Would you return the listing that follows exactly, leaving its pictures behind?

-- Opening Marker --

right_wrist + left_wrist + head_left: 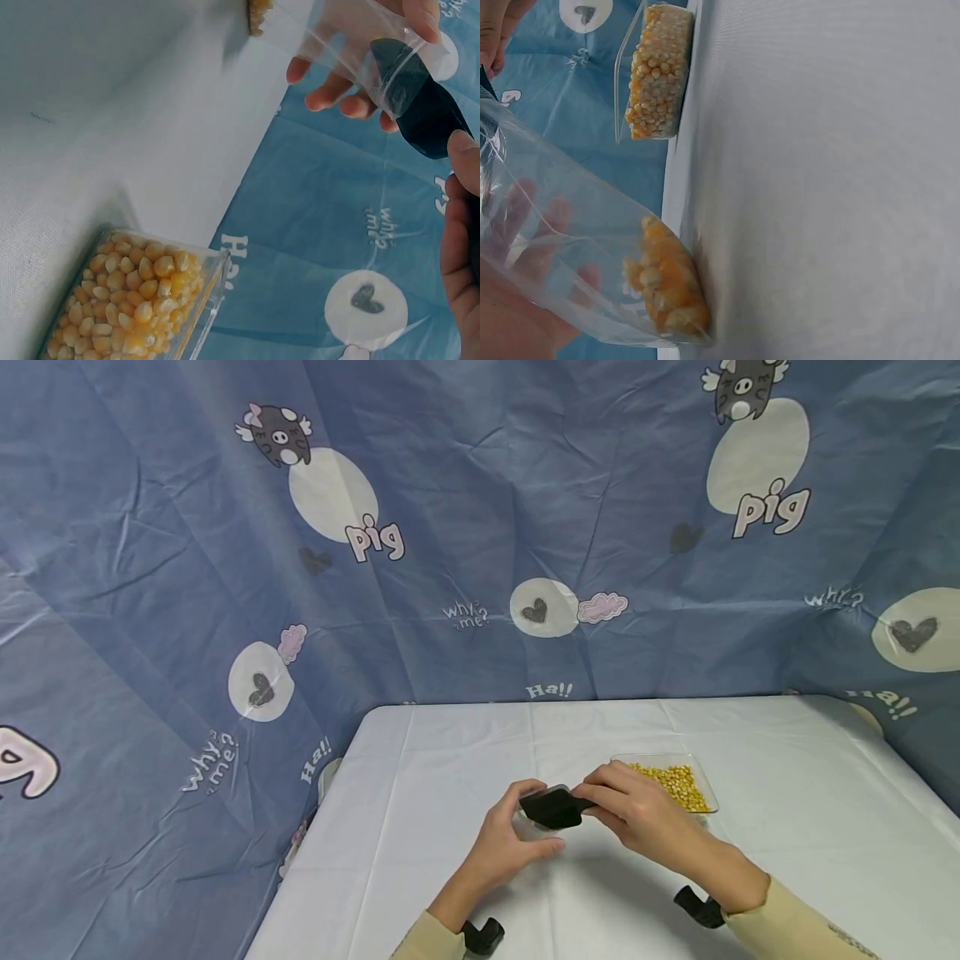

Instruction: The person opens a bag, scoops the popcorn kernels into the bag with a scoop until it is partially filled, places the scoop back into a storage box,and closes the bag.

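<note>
My left hand (501, 842) holds a clear plastic bag (577, 232) open from the side, fingers behind it. Yellow corn kernels (667, 289) lie in the bag's bottom corner, close to the tabletop. A black scoop (553, 808) is in my right hand (637, 810), pinched by its handle. The scoop's tip is inside the mouth of the bag, as the right wrist view shows; whether kernels are on it is hidden. Behind the right hand stands a clear rectangular container (204, 330) filled with corn kernels (124, 296).
A white cloth covers the table (435, 760). A blue printed curtain (450, 527) hangs behind and to the left of it. Black wrist camera mounts (483, 937) sit at both wrists, low over the table.
</note>
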Demonstrator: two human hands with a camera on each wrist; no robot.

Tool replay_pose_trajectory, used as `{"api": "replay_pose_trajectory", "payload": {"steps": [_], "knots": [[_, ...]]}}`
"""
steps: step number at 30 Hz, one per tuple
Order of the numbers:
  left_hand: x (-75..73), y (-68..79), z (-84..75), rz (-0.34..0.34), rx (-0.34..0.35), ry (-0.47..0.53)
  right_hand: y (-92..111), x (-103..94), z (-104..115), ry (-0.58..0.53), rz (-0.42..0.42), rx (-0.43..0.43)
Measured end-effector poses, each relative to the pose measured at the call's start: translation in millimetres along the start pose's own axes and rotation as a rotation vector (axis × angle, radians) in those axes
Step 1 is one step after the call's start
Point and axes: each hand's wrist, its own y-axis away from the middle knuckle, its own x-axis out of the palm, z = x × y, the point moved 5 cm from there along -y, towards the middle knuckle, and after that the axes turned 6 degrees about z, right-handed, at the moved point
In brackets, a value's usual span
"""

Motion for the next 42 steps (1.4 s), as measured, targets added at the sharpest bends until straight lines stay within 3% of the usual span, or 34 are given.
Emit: {"api": "replay_pose_trajectory", "payload": {"steps": [12, 21, 35, 42], "knots": [[-2.0, -0.7, 7.8, -0.012, -0.044, 0.038, 4.5, -11.6, -6.2, -0.004, -0.035, 0.053], [-2.4, -1.3, 7.4, -0.027, 0.053, 0.066, 11.1, -20.2, -15.8, -0.040, -0.072, 0.091], [-6.3, -0.6, 5.8, -0.050, 0.077, 0.060, 27.0, -34.7, -32.3, -0.012, -0.105, 0.177], [-9.8, -2.2, 7.6, -0.065, 0.055, 0.067, 42.1, -45.3, -46.0, 0.015, -0.110, 0.224]]}}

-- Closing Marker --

§ **SOLUTION TO THIS PROBLEM**:
right_wrist + left_wrist + head_left: 

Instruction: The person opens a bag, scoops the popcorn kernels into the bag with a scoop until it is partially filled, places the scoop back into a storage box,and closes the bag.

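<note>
My left hand (501, 842) holds a clear plastic bag (577, 232) open from the side, fingers behind it. Yellow corn kernels (667, 289) lie in the bag's bottom corner, close to the tabletop. A black scoop (553, 808) is in my right hand (637, 810), pinched by its handle. The scoop's tip is inside the mouth of the bag, as the right wrist view shows; whether kernels are on it is hidden. Behind the right hand stands a clear rectangular container (204, 330) filled with corn kernels (124, 296).
A white cloth covers the table (435, 760). A blue printed curtain (450, 527) hangs behind and to the left of it. Black wrist camera mounts (483, 937) sit at both wrists, low over the table.
</note>
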Demonstrator: two human hands with a camera on each wrist; no robot.

Tool replay_pose_trajectory, used as `{"api": "replay_pose_trajectory", "payload": {"steps": [_], "knots": [[_, ...]]}}`
"""
steps: step number at 30 Hz, one per tuple
Order of the numbers:
  left_hand: x (-75..73), y (-68..79), z (-84..75), rz (-0.34..0.34), rx (-0.34..0.35), ry (-0.47..0.53)
  right_hand: y (-92..111), x (-103..94), z (-104..115), ry (-0.58..0.53), rz (-0.42..0.42), rx (-0.43..0.43)
Measured end-effector poses, each relative to the pose measured at the call's start: translation in millimetres along the start pose's own axes and rotation as a rotation vector (axis × angle, radians) in those axes
Step 1 is one step after the call's start
Point and axes: each hand's wrist, its own y-axis away from the middle knuckle, its own x-axis out of the palm, z = x × y, the point moved 5 cm from there along -y, towards the middle knuckle, and after that the axes turned 6 degrees about z, right-handed, at the moved point
In brackets, a value's usual span
"""

Motion for the next 42 steps (1.4 s), as measured, targets added at the sharpest bends until straight lines stay within 3% of the usual span, or 34 are given.
Emit: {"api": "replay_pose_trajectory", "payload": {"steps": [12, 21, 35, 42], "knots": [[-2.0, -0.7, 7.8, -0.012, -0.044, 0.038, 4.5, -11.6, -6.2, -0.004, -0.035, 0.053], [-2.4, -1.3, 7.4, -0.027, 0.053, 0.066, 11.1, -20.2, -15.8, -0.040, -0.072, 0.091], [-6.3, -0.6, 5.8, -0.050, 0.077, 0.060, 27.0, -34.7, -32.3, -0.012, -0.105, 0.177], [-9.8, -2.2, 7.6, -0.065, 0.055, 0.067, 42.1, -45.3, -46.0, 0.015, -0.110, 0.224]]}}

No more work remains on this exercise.